#Urgent! all our workers not working! Any network issues?

57 messages · Page 1 of 1 (latest)

severe hull
#

Please take a look at our workers in endpoint h16kk1hi79s3t0 or kn0n8ry69jj1t7
All the workers are stuck at something!!

quiet raven
#

also whats your template ?

severe hull
#

we're using our custom docker image

#

how could I create a support ticket?

quiet raven
quiet raven
severe hull
#

yes, we've running these for months without problem

quiet raven
quiet raven
severe hull
#

yes, sure, I'll paste it here

quiet raven
#

nice that would help identify the problem

severe hull
#

two different worker logs. as far as I can see, I think there's definitely some kind of network problems.

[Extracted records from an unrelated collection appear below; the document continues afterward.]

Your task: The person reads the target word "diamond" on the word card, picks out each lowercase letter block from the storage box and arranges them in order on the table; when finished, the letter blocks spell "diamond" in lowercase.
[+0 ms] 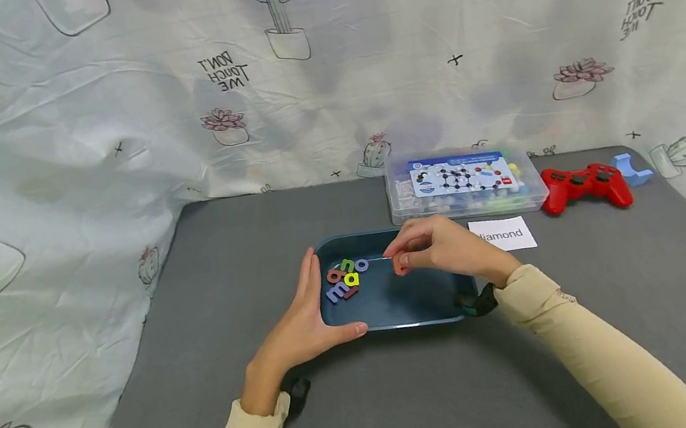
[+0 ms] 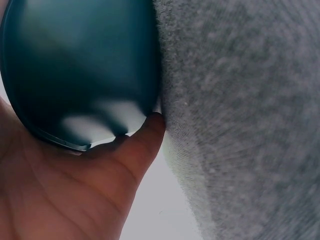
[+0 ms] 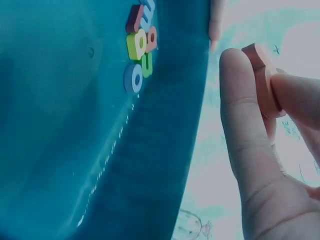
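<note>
My left hand holds the near left corner of a dark teal tray, fingers along its left side and thumb at the front rim. The left wrist view shows that thumb against the tray's outer wall. My right hand pinches a small orange letter piece between thumb and fingers over the tray. In the right wrist view the letter piece is partly covered by the fingertips, so which letter it is cannot be read. Several colored letters, among them a yellow "a" and a blue "o", lie grouped at the tray's left.
A clear plastic box of small parts with a printed label stands behind the tray. A white card reading "diamond", partly covered by my right hand, lies at the right. Beyond are a red game controller and a light blue piece.
</note>
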`<state>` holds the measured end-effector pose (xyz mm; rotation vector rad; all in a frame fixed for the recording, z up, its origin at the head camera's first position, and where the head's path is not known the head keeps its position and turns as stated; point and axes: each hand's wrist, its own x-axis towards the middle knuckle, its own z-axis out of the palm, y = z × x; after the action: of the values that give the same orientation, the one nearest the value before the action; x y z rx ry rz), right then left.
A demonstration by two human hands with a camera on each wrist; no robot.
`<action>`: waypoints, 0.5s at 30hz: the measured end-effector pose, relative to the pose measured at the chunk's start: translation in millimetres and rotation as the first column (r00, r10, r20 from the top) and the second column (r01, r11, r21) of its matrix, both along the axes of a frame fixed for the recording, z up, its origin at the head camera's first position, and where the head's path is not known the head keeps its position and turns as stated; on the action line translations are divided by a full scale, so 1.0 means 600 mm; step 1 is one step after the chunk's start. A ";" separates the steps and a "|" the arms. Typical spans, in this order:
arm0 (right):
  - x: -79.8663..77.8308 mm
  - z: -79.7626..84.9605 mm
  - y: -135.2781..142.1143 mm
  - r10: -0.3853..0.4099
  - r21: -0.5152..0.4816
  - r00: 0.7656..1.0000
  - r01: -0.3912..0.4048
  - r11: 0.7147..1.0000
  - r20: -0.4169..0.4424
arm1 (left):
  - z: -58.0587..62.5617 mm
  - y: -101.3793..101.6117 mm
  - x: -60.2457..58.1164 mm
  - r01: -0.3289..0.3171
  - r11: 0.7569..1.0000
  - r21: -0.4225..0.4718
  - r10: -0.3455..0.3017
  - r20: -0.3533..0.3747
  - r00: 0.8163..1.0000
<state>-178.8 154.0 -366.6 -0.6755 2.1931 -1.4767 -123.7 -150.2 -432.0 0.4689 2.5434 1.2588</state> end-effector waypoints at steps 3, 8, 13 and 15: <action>0.002 0.001 0.012 -0.041 -0.029 0.998 0.042 0.999 0.039 | 0.001 -0.001 -0.001 -0.005 1.000 0.002 0.005 0.000 1.000; 0.006 0.001 0.031 -0.066 -0.075 0.997 0.068 0.995 0.033 | 0.000 -0.003 -0.001 -0.001 1.000 0.005 0.001 -0.003 1.000; 0.014 0.004 0.054 -0.127 -0.075 0.991 0.129 0.989 0.035 | -0.001 -0.003 0.000 0.007 1.000 0.008 -0.007 -0.001 1.000; 0.019 0.005 0.063 -0.162 -0.074 0.985 0.166 0.983 0.059 | -0.001 -0.002 0.000 0.008 1.000 0.010 -0.008 -0.003 1.000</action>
<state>-167.6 192.0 -363.5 -0.4846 2.2049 -1.6507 -123.7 -151.2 -432.9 0.4832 2.5354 1.2698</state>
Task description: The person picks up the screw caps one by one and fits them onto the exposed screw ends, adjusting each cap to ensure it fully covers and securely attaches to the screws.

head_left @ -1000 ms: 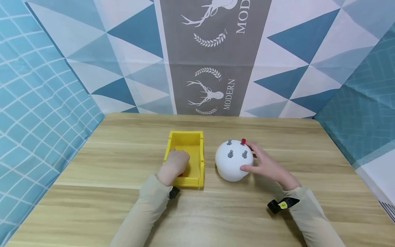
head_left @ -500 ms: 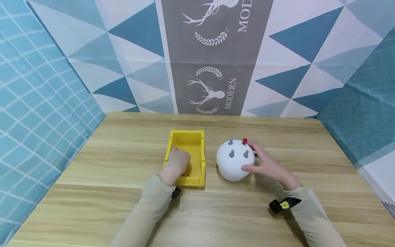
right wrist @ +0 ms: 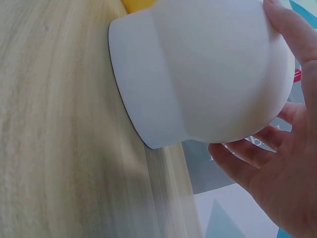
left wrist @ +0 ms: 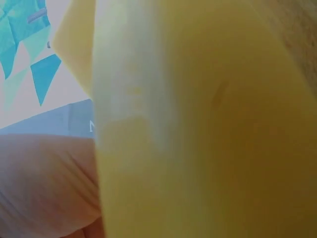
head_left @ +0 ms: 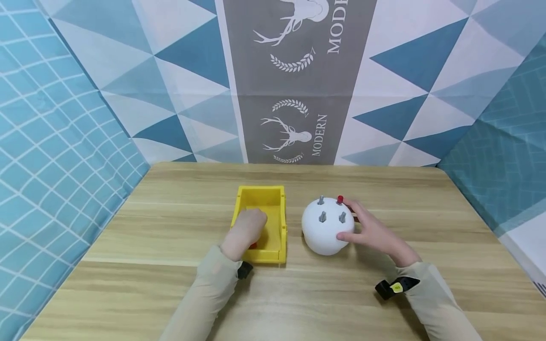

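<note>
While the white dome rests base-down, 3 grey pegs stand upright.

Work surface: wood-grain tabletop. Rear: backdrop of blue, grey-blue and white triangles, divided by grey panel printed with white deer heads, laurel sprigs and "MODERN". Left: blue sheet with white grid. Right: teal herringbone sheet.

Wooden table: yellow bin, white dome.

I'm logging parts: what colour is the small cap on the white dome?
Red; the small cap shows best in the head view.
</note>
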### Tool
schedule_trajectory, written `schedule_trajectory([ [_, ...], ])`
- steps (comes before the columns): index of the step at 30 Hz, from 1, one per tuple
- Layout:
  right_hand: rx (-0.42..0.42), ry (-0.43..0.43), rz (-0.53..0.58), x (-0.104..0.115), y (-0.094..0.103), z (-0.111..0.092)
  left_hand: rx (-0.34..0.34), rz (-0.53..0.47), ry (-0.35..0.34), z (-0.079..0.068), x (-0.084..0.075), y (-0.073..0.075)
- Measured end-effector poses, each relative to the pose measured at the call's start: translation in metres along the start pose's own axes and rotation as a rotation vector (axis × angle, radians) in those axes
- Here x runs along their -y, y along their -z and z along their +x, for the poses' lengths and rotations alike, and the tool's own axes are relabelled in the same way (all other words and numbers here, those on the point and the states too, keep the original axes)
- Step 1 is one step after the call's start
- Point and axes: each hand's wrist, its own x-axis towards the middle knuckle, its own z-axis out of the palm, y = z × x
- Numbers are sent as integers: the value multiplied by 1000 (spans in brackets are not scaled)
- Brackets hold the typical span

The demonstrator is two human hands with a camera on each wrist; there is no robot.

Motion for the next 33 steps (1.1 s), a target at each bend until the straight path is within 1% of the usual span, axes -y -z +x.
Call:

These templates have been running for months without any changes.

#

for the first screenshot, after our logic is done the worker is just not doing anything.
for the second, we do some requests in our docker logic, and it seems these network requests are all failing

severe hull
#

yes, all stuck in running state

quiet raven
#

network request failing? what is it like

#

wow thats a huge amount of workers

severe hull
#

I don't know. I'm just guessing there's a network problem in runpod now.
We've been using runpod heaviliy for months and this is quite urgent

#

These templates have been running without any problem, but since just a few hours ago this problem started happening

quiet raven
severe hull
#

here's our requests graph.

severe hull
#

yeah I can paste the last line, but I don't think this will help you. it's just our docker logic.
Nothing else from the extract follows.